9

Does gcc have memory alignment pragma, akin #pragma vector aligned in Intel compiler? I would like to tell compiler to optimize particular loop using aligned loads/store instructions. to avoid possible confusion, this is not about struct packing.

e.g:

#if defined (__INTEL_COMPILER)
#pragma vector aligned
#endif
        for (int a = 0; a < int(N); ++a) {
            q10 += Ix(a,0,0)*Iy(a,1,1)*Iz(a,0,0);
            q11 += Ix(a,0,0)*Iy(a,0,1)*Iz(a,1,0);
            q12 += Ix(a,0,0)*Iy(a,0,0)*Iz(a,0,1);
            q13 += Ix(a,1,0)*Iy(a,0,0)*Iz(a,0,1);
            q14 += Ix(a,0,0)*Iy(a,1,0)*Iz(a,0,1);
            q15 += Ix(a,0,0)*Iy(a,0,0)*Iz(a,1,1);
        }

Thanks

Anycorn
  • 50,217
  • 42
  • 167
  • 261

3 Answers3

11

You can tell GCC that a pointer points to aligned memory by using a typedef to create an over-aligned type that you can declare pointers to.

This helps gcc but not clang7.0 or ICC19, see the x86-64 non-AVX asm they emit on Godbolt. (Only GCC folds a load into a memory operand for mulps, instead of using a separate movups). You have have to use __builtin_assume_aligned if you want to portably convey an alignment promise to GNU C compilers other than GCC itself.


From http://gcc.gnu.org/onlinedocs/gcc/Type-Attributes.html

typedef double aligned_double __attribute__((aligned (16)));
// Note: sizeof(aligned_double) is 8, not 16
void some_function(aligned_double *x, aligned_double *y, int n)
{
    for (int i = 0; i < n; ++i) {
        // math!
    }
}

This won't make aligned_double 16 bytes wide. This will just make it aligned to a 16-byte boundary, or rather the first one in an array will be. Looking at the disassembly on my computer, as soon as I use the alignment directive, I start to see a LOT of vector ops. I am using a Power architecture computer at the moment so it's altivec code, but I think this does what you want.

(Note: I wasn't using double when I tested this, because there altivec doesn't support double floats.)

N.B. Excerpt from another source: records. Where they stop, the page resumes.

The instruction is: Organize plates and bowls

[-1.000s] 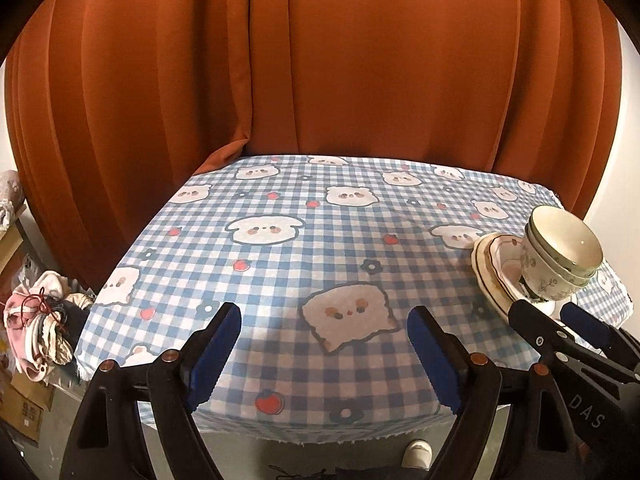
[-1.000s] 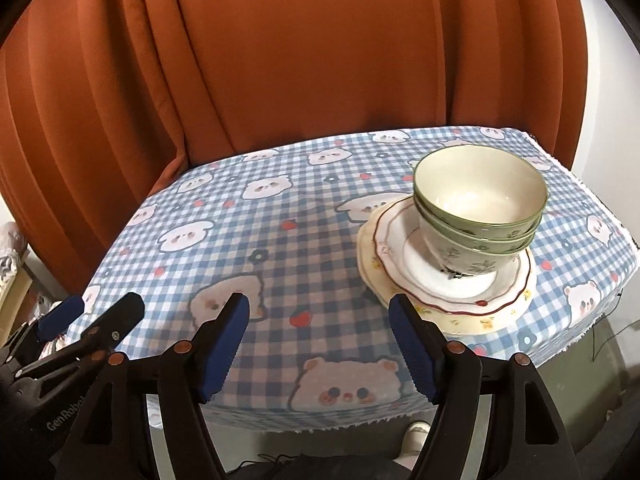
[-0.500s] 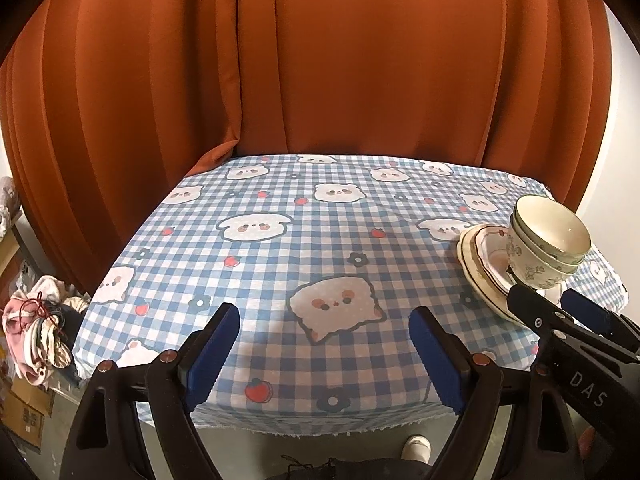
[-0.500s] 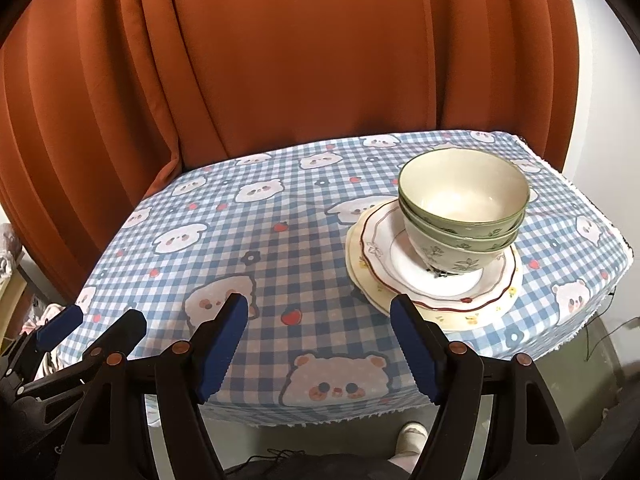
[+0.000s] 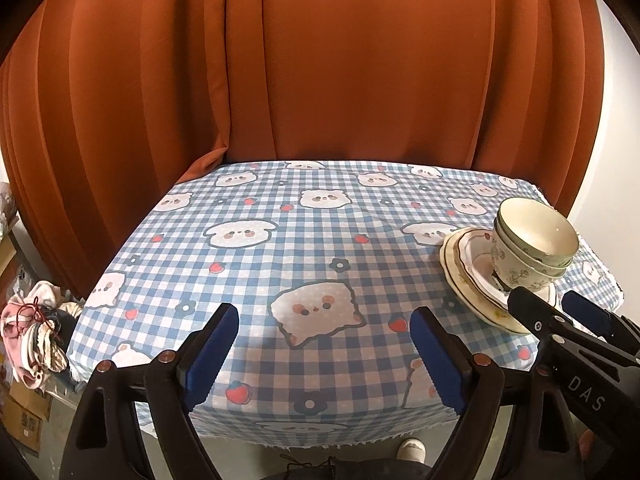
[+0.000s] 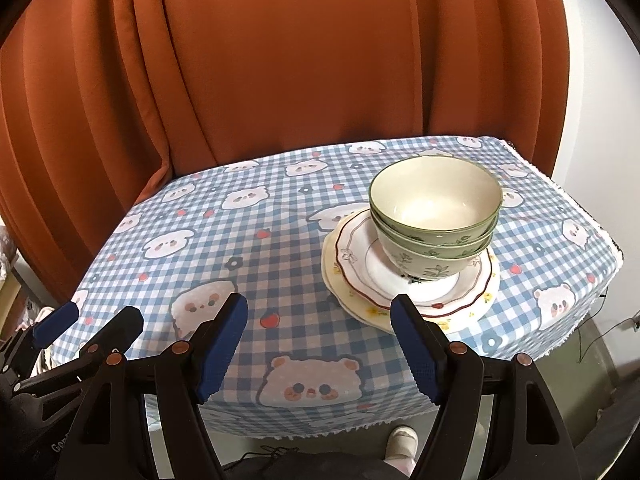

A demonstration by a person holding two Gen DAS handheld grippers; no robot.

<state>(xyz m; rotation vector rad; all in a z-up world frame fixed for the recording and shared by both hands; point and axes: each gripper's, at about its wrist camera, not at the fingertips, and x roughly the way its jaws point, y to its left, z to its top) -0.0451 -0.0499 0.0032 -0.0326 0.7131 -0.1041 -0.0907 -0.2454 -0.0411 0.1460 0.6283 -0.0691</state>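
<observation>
Two grippers hang over the near edge of the table, and neither has hold of anything. In the left wrist view the left gripper (image 5: 324, 344) has its blue-padded fingers (image 5: 212, 350) spread wide, with only bare checked tablecloth (image 5: 280, 248) between them; the right gripper (image 6: 320, 338) has its jaws parted a little less wide and is likewise empty. Just past the right gripper's right-hand finger, close to its tip but not touching it, lies the near rim of the stacked plates (image 6: 360, 264): a white plate with a scalloped red edge on top of a pale yellow one. On the plates stand the nested bowls (image 6: 436, 216), three green-rimmed ones, upright, set toward the far right of the plates. From the left gripper the same stack sits well off to the right, beyond that gripper's fingers and partly hidden behind the right gripper's tips. The stack stands on the right part of the table, near the right edge and nearer the front edge than the back. The middle and left of the cloth lie open, from the front hem to the far edge, where an orange curtain (image 5: 320, 60) hangs against the table. Left of the table, low down, is a heap of clothes (image 5: 32, 332).
</observation>
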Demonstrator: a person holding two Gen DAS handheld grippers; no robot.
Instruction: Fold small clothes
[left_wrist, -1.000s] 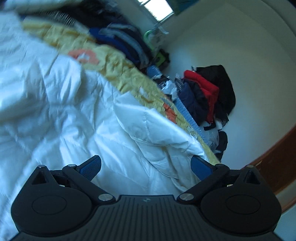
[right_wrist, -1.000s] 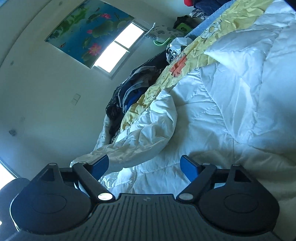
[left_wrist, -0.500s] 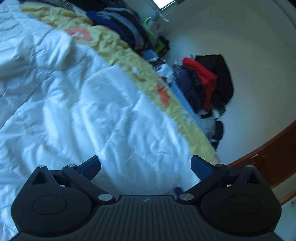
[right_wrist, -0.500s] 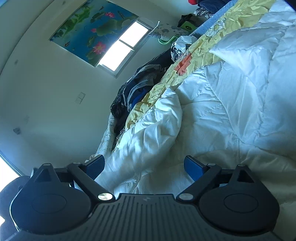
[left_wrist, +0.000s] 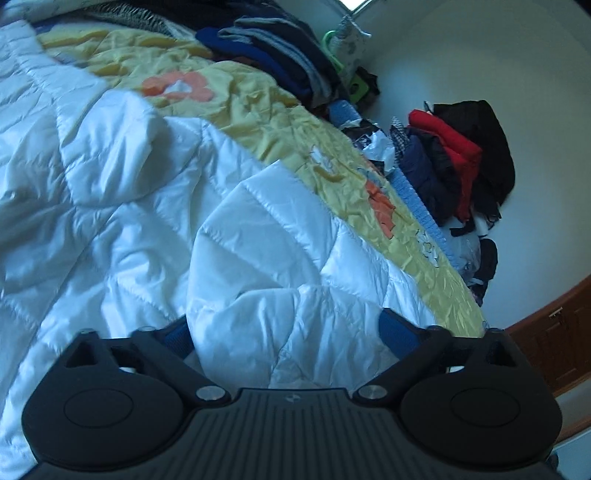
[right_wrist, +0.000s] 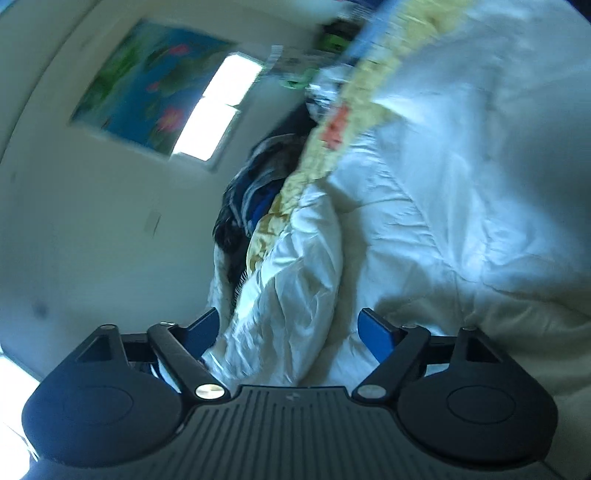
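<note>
Left gripper: closing around a puffy fold of white quilted jacket, not yet pinched.
Right gripper: closing astride jacket's sleeve, unclamped.
Progress: early; folding barely begun.

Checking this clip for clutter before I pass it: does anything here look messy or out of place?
Yes. The white quilted jacket lies rumpled and unfolded on the yellow floral sheet. Dark clothes are heaped at the bed's far edge, and a red and black pile slumps against the wall. Nothing looks spilled or damaged.
</note>
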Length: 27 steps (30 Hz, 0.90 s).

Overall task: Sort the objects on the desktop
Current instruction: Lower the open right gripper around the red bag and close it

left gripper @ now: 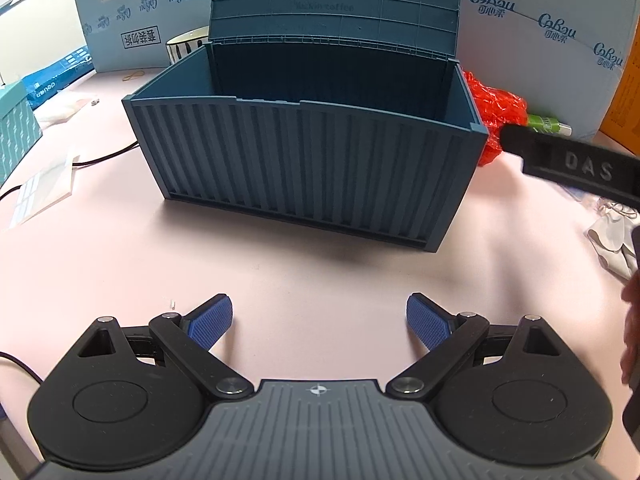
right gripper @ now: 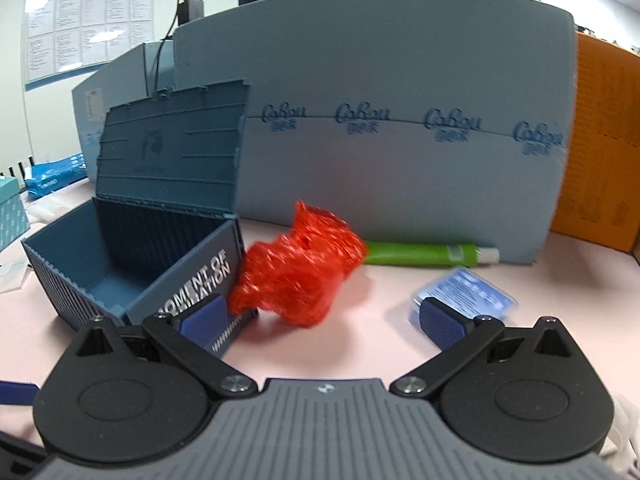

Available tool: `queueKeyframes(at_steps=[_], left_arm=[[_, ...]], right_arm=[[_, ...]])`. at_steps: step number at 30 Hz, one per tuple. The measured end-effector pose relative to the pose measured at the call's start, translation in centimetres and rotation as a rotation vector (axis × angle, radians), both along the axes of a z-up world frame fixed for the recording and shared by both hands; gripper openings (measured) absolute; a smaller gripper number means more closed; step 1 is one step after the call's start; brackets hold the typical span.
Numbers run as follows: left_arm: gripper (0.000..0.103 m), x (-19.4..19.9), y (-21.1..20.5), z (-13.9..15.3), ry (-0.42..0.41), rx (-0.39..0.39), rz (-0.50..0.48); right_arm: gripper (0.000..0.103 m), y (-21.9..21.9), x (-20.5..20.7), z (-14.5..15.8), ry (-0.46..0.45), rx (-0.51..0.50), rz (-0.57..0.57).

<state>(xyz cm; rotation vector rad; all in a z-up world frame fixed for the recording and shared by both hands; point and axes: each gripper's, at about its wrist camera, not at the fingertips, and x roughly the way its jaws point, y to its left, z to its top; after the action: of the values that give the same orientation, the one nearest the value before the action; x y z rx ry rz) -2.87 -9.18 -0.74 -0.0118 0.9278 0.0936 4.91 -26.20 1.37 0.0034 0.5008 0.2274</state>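
With both grippers' jaws spread and empty, the right gripper should straddle the red bag (crinkly, so pinch deep) before lifting it into the box.

Left gripper: I am carrying a grey ribbed housing with a small round crosshair mark at its front edge, flanked by two black discs. Black link arms with silver screw heads are running out to blue cross-hatched pads. Right gripper: I am wearing the same build, blue pads included. Its black side is showing raised letters "DAS".
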Motion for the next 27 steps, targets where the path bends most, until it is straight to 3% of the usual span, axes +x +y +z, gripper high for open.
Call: queueKeyframes(at_steps=[11, 16, 24, 26, 27], left_arm=[[0.093, -0.9, 0.0, -0.6, 0.011, 0.007, -0.023], [0.093, -0.7, 0.2, -0.7, 0.012, 0.004, -0.009], [0.093, 0.1, -0.2, -0.4, 0.002, 0.015, -0.013], [0.093, 0.3, -0.3, -0.4, -0.001, 0.021, -0.015], [0.093, 0.4, -0.3, -0.4, -0.003, 0.024, -0.014]], right_arm=[[0.103, -0.6, 2.3, -0.3, 0.008, 0.062, 0.013], [0.093, -0.9, 2.9, -1.0, 0.042, 0.083, 0.016], [0.092, -0.2, 3.8, -1.2, 0.028, 0.103, 0.063], [0.082, -0.3, 4.2, -1.2, 0.034, 0.132, 0.076], [0.066, -0.3, 4.5, -1.3, 0.042, 0.149, 0.086]])
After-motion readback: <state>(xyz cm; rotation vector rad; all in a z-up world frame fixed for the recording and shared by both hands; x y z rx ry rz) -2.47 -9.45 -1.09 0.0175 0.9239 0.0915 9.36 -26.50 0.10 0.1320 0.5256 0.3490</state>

You can see some other examples of autovectorization using the type attributes here: http://gcc.gnu.org/projects/tree-ssa/vectorization.html

Peter Cordes
  • 328,167
  • 45
  • 605
  • 847
Dietrich Epp
  • 205,541
  • 37
  • 345
  • 415
  • neither. I have array that compiler cannot determine alignment. I have to specifically tell to use aligned load and store. it will not be compiler option, it must be pragma, for each individual loop to be vectorized. – Anycorn Apr 21 '10 at 23:46
  • Why can't you use a variable attribute on the array? – Dietrich Epp Apr 21 '10 at 23:47
  • array is malloced, plus structure of array is pretty complicated. Specifically, it is a four dimensional tensor – Anycorn Apr 21 '10 at 23:48
  • You can put the alignment on the type then, instead of the variable. – Dietrich Epp Apr 21 '10 at 23:52
  • type is double*. If I put alignment on that, all I will get is pointer variable aligned. The array is aligned manually, there is no way around that. Intel pragma specifically tells compiler to use loadpd instructions. I need gcc equivalent – Anycorn Apr 21 '10 at 23:55
  • Yes, put the alignment on the `double` not on the `double*`. Use a typedef to make an aligned_double or equivalent. – Dietrich Epp Apr 21 '10 at 23:56
  • that defeats purpose, performance behind aligned instructions is loading two double variables at a time, not loading one double which is 128 bits wide – Anycorn Apr 21 '10 at 23:59
  • http://www.intel.com/software/products/compilers/docs/clin/main_cls/cref_cls/common/cppref_pragma_vector.htm – Anycorn Apr 22 '10 at 00:01
  • It won't make it 16 bytes wide, just aligned to a 16 byte boundary. – Dietrich Epp Apr 22 '10 at 00:11
  • if you do that, with alignment on type, you must guarantee that each type element starts at 16 byte boundary. If you create an array of such types, compiler must assume that distance between to consecutive elements is 16 bytes. – Anycorn Apr 22 '10 at 00:17
  • Yes, but that's demonstrably not how the `align` attribute works. – Dietrich Epp Apr 22 '10 at 00:18
  • I am not following, can you give me example. I have some raw pointer, which is aligned to 16 bytes, how to inform gcc that it's really 16 bytes aligned – Anycorn Apr 22 '10 at 00:22
  • thank you. That force compiler together with fast-math to report vectorized loops. Unfortunately performance is below Intel compiler. Probably look to play with parameters more – Anycorn Apr 22 '10 at 02:19
6

I tried your solution with g++ version 4.5.2 (both Ubuntu and Windows) and it did not vectorize the loop.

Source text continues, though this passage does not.